Mercator4 currently requires the fasta file to conform to the following criteria:-

  • General criteria:-
    • Each record in the fasta file must start with the records name (the line which starts with '>'). 
    • The record name for each entry must be unique within the fasta file. 
    • The sequence must be between 5 and 25000 characters long (either nucleotide or protein). 
    • The fasta file cannot contain a mix of nucleotide and protein sequences.
  • Protein sequence submission:-
    • The amino acid codes (ACDEFGHIKLMNPWRSTVWYUOBJZ), together with * (for stop), X (for any) and - or . for gaps are concidered valid characters.
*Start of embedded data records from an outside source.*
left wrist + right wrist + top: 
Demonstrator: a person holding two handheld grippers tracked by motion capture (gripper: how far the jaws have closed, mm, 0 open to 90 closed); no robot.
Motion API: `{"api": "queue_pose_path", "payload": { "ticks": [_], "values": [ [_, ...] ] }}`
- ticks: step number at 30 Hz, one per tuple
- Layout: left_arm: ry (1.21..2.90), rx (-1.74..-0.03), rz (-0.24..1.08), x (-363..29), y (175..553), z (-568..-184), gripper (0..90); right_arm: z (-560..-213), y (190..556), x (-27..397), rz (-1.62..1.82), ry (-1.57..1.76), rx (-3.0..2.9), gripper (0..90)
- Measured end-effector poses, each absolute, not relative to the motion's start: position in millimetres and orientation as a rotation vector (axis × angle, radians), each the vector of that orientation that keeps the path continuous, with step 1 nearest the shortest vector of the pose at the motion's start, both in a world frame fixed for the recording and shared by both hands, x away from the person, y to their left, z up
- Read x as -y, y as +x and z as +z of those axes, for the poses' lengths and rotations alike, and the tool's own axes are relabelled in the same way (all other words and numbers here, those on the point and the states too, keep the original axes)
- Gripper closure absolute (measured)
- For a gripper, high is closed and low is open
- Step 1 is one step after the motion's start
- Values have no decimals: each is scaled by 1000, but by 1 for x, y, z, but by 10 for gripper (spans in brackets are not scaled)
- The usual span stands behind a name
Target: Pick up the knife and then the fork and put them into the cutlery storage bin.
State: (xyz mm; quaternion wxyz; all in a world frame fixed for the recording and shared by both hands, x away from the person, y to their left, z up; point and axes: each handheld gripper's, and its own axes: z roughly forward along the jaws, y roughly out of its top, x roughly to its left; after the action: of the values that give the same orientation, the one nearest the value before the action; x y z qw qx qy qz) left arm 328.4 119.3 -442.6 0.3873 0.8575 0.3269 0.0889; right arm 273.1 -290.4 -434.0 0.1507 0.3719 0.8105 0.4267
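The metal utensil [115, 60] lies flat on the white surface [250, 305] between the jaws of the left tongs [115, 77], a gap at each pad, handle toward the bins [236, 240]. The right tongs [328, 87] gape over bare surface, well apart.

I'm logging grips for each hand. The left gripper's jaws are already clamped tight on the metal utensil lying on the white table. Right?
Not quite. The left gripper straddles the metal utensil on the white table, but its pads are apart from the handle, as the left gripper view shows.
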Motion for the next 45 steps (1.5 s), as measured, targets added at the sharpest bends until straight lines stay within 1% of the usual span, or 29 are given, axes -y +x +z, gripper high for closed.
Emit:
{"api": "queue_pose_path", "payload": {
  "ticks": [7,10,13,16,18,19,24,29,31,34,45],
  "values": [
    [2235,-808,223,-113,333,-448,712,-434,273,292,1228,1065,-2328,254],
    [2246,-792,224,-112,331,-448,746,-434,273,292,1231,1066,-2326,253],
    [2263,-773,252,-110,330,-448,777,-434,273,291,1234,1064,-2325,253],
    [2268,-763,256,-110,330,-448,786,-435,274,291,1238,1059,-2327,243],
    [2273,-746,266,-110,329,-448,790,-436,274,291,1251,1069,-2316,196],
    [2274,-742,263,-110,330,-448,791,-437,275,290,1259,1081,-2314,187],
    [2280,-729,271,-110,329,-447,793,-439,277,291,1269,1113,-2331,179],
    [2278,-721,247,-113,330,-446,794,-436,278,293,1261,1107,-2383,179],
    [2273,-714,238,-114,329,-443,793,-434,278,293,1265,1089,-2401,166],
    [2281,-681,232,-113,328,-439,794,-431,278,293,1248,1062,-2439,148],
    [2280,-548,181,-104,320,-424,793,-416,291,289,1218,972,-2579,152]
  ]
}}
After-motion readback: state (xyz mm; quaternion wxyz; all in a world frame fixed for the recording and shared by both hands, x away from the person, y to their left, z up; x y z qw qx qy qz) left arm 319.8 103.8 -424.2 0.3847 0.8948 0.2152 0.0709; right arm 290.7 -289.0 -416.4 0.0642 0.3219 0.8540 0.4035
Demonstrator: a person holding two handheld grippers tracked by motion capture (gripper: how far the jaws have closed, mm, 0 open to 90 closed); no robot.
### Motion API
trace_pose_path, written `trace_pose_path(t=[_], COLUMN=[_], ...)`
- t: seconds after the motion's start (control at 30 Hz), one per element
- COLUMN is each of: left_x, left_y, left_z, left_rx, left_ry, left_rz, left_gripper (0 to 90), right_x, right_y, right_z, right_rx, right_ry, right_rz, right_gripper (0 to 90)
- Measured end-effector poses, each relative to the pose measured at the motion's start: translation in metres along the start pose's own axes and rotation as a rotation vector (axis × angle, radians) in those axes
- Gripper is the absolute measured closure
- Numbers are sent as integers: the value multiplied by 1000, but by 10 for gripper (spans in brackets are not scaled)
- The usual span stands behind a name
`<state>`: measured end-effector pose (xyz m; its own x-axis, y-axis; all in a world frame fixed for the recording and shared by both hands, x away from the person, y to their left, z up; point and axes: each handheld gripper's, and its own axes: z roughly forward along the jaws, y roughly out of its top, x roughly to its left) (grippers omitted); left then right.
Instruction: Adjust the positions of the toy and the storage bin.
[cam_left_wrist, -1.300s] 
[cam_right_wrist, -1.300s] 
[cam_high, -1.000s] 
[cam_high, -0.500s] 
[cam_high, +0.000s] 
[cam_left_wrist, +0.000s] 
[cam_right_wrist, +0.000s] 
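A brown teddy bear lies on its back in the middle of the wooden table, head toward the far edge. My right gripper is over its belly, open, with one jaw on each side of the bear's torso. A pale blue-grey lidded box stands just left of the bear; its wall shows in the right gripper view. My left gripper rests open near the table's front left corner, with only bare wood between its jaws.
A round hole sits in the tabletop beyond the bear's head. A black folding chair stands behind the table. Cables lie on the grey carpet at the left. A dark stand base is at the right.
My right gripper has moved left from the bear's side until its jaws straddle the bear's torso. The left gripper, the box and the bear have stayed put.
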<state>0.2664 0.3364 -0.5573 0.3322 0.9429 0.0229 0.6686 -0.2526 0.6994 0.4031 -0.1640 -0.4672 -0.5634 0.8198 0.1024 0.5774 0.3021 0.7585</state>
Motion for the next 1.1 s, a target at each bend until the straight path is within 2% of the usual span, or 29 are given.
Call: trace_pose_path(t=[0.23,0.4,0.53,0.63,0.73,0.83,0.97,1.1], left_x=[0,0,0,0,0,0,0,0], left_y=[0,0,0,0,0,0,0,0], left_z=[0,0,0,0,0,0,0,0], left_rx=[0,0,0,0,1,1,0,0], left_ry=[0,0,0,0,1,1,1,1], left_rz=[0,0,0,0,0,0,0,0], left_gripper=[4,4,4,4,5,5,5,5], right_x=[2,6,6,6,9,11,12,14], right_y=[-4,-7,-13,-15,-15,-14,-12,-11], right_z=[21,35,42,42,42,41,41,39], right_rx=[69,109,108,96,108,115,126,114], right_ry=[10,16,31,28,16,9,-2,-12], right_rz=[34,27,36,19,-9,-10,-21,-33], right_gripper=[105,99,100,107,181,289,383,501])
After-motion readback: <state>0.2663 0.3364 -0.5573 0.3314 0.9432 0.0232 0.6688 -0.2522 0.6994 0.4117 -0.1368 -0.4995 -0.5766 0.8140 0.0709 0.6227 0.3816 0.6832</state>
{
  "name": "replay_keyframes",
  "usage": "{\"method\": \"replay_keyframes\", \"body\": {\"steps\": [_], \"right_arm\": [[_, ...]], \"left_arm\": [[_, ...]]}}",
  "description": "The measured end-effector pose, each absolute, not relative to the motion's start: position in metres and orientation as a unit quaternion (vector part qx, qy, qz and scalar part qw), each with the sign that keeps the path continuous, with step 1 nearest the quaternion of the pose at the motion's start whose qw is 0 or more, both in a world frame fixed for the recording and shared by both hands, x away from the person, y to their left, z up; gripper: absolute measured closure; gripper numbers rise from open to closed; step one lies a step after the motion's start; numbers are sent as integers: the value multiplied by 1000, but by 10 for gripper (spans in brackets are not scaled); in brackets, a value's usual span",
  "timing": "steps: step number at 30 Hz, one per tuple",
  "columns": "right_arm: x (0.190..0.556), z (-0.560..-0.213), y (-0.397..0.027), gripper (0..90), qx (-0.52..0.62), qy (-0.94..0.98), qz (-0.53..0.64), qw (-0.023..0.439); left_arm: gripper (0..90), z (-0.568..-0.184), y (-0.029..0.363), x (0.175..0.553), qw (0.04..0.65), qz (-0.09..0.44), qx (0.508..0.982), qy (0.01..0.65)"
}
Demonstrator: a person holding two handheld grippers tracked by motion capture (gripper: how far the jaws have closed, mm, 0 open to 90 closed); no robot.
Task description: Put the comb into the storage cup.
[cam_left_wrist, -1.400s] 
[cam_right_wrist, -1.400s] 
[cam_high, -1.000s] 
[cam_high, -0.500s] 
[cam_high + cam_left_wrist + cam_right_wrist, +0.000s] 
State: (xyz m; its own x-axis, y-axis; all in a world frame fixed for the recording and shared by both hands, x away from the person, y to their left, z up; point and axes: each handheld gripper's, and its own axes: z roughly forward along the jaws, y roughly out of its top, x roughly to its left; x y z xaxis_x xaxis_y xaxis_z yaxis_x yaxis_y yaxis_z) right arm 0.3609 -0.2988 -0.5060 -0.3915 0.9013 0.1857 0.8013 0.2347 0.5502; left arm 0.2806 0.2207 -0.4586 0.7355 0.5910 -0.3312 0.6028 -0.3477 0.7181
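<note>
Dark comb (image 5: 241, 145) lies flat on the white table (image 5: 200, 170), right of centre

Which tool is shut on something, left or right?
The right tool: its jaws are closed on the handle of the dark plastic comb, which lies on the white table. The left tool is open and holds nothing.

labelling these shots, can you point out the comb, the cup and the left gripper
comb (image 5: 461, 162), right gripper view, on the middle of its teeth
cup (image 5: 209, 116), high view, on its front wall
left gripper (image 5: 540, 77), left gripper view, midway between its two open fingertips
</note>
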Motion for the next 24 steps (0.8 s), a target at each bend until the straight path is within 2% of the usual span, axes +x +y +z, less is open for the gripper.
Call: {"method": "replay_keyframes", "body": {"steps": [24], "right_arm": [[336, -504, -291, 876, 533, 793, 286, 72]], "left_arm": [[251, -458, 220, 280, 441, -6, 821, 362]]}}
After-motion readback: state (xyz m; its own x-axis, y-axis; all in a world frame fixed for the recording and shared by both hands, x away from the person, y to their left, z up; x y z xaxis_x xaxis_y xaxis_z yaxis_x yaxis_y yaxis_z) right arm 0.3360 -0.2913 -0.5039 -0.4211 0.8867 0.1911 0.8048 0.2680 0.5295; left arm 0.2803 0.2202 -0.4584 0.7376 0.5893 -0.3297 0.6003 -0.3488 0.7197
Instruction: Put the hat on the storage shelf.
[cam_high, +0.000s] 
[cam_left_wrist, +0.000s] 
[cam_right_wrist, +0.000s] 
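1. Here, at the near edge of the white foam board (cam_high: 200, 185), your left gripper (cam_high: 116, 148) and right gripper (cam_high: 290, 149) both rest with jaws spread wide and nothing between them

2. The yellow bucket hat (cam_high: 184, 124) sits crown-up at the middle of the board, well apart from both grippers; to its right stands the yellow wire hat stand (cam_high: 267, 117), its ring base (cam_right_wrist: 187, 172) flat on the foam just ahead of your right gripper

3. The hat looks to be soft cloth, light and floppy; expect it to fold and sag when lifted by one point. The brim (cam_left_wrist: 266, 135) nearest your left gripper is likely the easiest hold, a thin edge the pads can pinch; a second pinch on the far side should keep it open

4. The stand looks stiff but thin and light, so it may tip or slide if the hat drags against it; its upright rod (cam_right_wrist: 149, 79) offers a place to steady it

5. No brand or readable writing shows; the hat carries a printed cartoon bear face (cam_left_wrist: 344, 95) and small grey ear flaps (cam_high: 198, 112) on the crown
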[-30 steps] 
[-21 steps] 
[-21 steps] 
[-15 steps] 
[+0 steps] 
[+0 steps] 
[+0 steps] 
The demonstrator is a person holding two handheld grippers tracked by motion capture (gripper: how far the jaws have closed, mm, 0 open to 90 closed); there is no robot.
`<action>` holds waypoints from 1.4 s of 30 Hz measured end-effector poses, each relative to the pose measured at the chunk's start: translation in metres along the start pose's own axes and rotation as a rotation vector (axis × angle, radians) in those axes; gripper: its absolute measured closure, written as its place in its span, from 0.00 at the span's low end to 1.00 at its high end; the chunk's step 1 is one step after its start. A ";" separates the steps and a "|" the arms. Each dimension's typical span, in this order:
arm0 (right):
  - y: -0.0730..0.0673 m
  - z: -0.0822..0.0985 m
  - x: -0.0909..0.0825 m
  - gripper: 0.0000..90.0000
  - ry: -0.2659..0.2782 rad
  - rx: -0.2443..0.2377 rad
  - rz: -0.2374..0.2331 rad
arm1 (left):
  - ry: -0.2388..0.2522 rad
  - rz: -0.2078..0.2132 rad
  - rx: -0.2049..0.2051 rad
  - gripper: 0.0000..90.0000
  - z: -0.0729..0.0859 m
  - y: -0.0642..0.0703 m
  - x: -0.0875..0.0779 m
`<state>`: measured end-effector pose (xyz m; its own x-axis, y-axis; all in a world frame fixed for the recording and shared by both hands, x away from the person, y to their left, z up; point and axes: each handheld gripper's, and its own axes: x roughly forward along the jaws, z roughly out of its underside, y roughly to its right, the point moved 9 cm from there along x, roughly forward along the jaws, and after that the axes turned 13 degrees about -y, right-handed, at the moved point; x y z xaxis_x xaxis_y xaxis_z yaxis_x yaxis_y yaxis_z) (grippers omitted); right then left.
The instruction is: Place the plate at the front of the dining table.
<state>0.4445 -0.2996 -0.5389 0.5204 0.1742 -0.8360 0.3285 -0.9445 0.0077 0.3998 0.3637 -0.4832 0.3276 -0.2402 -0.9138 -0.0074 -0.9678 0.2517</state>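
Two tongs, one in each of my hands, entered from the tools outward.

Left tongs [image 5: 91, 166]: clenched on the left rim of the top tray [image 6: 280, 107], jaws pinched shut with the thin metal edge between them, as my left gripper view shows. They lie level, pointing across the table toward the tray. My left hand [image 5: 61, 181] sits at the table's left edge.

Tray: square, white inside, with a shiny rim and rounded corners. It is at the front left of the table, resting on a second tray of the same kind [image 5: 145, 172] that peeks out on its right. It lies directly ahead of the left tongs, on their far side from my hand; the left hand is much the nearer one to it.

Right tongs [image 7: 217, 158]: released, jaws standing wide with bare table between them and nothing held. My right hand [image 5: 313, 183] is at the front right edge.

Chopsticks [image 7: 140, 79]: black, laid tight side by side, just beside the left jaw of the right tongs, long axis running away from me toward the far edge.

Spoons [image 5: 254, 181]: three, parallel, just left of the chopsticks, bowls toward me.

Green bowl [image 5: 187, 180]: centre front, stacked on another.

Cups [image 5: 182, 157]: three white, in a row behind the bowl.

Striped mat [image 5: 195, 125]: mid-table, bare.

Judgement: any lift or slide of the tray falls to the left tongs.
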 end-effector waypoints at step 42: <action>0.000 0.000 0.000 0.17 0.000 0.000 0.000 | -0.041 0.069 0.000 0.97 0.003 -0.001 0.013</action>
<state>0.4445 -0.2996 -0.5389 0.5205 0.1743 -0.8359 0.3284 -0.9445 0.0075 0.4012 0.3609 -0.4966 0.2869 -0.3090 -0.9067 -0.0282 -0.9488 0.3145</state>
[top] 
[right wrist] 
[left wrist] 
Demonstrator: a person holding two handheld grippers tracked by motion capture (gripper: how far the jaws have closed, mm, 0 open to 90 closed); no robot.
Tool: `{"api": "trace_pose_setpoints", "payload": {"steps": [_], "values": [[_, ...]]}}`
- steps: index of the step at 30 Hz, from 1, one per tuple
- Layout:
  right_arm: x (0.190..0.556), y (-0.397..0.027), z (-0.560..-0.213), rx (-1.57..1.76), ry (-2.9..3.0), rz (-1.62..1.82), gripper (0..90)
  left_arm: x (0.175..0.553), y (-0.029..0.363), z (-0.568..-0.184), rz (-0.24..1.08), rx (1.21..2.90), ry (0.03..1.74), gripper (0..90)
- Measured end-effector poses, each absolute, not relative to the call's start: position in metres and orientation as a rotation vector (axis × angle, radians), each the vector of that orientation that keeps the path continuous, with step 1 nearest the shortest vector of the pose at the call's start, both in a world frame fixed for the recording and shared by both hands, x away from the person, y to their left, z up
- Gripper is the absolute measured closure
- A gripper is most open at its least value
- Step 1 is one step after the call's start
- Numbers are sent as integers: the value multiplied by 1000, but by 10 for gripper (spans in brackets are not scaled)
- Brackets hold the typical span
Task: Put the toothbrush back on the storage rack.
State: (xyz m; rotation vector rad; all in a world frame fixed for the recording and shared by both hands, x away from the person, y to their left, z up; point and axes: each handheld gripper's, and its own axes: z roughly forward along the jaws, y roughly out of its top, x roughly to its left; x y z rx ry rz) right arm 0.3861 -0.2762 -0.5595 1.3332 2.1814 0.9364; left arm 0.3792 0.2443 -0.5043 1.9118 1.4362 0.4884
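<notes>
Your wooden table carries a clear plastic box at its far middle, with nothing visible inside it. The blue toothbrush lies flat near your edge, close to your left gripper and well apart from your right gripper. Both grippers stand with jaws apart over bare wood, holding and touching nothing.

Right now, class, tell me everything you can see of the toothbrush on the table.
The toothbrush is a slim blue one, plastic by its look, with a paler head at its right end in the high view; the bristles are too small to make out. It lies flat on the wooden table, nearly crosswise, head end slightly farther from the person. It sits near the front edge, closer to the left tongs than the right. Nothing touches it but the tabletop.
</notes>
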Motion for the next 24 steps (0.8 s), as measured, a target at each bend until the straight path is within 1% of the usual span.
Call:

    • A warning will be provided if any of the submitted records are also valid DNA sequence (these are not concidered invalid, and will not be removed). 
  • DNA sequence submissions:-
    • The nucleotide sequences ACGTU and RYSWKMBDHV together with N (for unknown) are concidered valid characters.
    • The '-' or '.' for gaps are also not accepted chararacters for nucleotide submissions.